| WHAT TO DO |
Starting at the first line below, copy through to the last line exactly.
[[ DATA TO PROCESS open ]]
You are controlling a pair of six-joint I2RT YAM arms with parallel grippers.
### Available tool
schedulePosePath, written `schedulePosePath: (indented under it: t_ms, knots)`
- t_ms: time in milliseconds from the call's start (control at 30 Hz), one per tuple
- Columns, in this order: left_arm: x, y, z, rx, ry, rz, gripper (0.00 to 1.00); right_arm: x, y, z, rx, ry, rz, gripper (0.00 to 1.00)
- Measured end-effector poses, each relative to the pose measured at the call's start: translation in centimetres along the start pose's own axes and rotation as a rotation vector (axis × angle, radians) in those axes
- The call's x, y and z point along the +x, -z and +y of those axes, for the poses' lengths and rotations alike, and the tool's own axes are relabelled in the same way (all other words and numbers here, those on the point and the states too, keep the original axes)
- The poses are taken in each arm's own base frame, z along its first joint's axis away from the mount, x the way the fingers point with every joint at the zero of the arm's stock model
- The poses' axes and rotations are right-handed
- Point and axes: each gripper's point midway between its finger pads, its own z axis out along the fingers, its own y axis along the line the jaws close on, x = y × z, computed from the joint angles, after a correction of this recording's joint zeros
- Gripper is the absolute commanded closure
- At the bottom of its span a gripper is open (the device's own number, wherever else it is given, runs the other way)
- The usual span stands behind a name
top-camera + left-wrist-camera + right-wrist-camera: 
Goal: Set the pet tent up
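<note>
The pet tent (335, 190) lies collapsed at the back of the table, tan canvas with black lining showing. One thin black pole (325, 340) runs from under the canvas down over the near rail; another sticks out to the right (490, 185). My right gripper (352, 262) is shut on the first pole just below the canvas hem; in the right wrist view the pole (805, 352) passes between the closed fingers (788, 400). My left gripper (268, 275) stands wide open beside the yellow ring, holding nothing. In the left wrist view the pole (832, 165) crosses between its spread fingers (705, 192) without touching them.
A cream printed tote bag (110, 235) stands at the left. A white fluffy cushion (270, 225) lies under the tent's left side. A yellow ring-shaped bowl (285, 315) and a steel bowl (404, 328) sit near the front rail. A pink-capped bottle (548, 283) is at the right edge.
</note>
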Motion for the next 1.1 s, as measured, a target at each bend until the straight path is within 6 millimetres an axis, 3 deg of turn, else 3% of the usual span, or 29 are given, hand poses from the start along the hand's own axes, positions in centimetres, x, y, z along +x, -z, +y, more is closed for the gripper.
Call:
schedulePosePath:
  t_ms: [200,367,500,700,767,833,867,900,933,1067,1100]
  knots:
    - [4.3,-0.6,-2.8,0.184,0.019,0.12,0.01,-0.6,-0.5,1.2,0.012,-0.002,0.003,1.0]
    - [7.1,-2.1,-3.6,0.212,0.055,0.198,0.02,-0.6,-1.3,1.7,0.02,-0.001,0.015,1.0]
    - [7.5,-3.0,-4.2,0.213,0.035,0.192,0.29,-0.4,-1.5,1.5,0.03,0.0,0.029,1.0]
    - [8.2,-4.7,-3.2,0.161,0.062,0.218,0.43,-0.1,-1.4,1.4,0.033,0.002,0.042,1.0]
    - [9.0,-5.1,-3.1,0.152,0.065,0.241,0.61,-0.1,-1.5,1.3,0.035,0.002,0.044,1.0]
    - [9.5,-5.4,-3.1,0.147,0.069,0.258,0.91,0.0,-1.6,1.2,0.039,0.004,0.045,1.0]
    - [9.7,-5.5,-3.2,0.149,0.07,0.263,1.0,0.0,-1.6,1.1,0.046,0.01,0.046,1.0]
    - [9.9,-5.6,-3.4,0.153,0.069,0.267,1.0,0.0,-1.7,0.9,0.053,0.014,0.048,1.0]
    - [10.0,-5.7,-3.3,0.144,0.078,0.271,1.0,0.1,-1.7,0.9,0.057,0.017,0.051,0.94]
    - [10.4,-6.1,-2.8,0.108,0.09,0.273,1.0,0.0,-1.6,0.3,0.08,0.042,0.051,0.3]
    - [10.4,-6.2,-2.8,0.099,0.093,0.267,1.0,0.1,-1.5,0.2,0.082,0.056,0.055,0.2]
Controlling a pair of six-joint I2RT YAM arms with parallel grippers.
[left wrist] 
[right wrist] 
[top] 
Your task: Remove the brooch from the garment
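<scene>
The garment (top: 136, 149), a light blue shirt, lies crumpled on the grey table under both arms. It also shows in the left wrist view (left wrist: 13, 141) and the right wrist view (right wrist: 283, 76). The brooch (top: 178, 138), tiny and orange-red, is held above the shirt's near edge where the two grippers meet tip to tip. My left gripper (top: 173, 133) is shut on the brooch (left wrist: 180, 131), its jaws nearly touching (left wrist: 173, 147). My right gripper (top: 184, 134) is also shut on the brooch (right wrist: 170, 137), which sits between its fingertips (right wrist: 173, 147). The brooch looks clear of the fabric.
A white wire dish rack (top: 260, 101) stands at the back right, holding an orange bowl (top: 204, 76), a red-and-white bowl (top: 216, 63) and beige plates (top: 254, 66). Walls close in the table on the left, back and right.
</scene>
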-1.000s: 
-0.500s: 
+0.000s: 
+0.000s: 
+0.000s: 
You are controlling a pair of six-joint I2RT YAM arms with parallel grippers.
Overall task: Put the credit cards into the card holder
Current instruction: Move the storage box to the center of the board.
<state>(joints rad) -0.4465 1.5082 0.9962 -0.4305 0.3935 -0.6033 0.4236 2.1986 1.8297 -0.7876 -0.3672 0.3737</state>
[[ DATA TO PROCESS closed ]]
| RESULT |
You are controlling a pair of six-joint I2RT YAM arms with parallel grippers.
### Available tool
schedulePosePath, written `schedulePosePath: (indented under it: t_ms, knots)`
- t_ms: time in milliseconds from the call's start (control at 30 Hz), one per tuple
- Columns, in this order: left_arm: x, y, z, rx, ry, rz, gripper (0.00 to 1.00); right_arm: x, y, z, rx, ry, rz, gripper (0.00 to 1.00)
- Measured end-effector poses, each relative to the pose measured at the call's start: translation in centimetres along the start pose's own axes and rotation as a rotation vector (axis × angle, radians) in those axes
- The call's x, y and z point along the +x, -z and +y of those axes, for the poses' lengths and rotations alike, and the tool's own axes are relabelled in the same way (all other words and numbers here, those on the point and the states too, keep the original axes)
- The poses are taken in each arm's own base frame, z along its first joint's axis away from the mount, x the way the fingers point with every joint at the zero of the arm's stock model
- The poses' axes and rotations are right-handed
- Point and axes: each gripper's point midway between its finger pads, its own z axis out along the fingers, its own y axis along the line the jaws close on, x = y × z, computed from the joint angles, after a correction of this recording's joint zeros
- Gripper is the absolute commanded closure
- At the bottom of its span a gripper is open (the device's own number, wherever else it is given, runs the other way)
- The usual span stands behind a name
top-camera + left-wrist-camera + right-wrist-camera: 
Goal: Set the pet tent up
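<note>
The pet tent (335, 190) lies collapsed at the back of the table, tan canvas with black lining showing. One thin black pole (325, 340) runs from under the canvas down over the near rail; another sticks out to the right (490, 185). My right gripper (352, 262) is shut on the first pole just below the canvas hem; in the right wrist view the pole (805, 352) passes between the closed fingers (788, 400). My left gripper (268, 275) stands wide open beside the yellow ring, holding nothing. In the left wrist view the pole (832, 165) crosses between its spread fingers (705, 192) without touching them.
A cream printed tote bag (110, 235) stands at the left. A white fluffy cushion (270, 225) lies under the tent's left side. A yellow ring-shaped bowl (285, 315) and a steel bowl (404, 328) sit near the front rail. A pink-capped bottle (548, 283) is at the right edge.
</note>
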Motion for the next 1.1 s, as measured, a target at each bend until the straight path is within 6 millimetres an axis, 3 deg of turn, else 3% of the usual span, or 29 are given, hand poses from the start along the hand's own axes, positions in centimetres, x, y, z along +x, -z, +y, more is closed for the gripper.
Call:
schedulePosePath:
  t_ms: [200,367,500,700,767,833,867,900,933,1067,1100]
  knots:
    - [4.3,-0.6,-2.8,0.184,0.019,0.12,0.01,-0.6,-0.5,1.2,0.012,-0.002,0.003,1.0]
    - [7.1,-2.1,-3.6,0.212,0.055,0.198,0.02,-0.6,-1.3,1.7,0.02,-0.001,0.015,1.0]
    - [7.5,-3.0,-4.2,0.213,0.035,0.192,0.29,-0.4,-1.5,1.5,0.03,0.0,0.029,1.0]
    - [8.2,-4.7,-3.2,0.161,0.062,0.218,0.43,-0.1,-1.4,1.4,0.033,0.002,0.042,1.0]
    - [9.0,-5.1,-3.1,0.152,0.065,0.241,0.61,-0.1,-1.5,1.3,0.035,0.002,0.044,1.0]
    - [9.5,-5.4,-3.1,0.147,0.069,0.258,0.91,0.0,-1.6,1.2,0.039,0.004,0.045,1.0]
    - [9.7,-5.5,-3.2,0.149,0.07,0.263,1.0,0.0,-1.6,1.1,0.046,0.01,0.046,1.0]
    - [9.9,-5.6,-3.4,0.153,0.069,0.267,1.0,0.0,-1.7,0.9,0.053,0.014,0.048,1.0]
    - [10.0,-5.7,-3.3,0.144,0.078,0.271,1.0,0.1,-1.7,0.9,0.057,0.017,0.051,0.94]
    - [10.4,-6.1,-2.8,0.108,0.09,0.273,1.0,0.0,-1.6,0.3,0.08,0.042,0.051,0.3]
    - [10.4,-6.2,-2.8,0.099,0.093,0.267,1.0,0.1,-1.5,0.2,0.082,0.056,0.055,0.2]
Controlling a pair of six-joint I2RT YAM arms with parallel grippers.
[left wrist] 
[right wrist] 
[top] 
Your task: Remove the brooch from the garment
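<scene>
The garment (top: 136, 149), a light blue shirt, lies crumpled on the grey table under both arms. It also shows in the left wrist view (left wrist: 13, 141) and the right wrist view (right wrist: 283, 76). The brooch (top: 178, 138), tiny and orange-red, is held above the shirt's near edge where the two grippers meet tip to tip. My left gripper (top: 173, 133) is shut on the brooch (left wrist: 180, 131), its jaws nearly touching (left wrist: 173, 147). My right gripper (top: 184, 134) is also shut on the brooch (right wrist: 170, 137), which sits between its fingertips (right wrist: 173, 147). The brooch looks clear of the fabric.
A white wire dish rack (top: 260, 101) stands at the back right, holding an orange bowl (top: 204, 76), a red-and-white bowl (top: 216, 63) and beige plates (top: 254, 66). Walls close in the table on the left, back and right.
</scene>
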-1.000s: 
-0.500s: 
+0.000s: 
+0.000s: 
+0.000s: 
You are controlling a pair of six-joint I2RT YAM arms with parallel grippers.
Overall task: Put the credit cards into the card holder
Current instruction: Move the storage box to the center of the board.
<state>(joints rad) -0.4465 1.5082 0.9962 -0.4305 0.3935 -0.6033 0.4236 2.1986 1.8297 -0.7876 -0.3672 0.3737</state>

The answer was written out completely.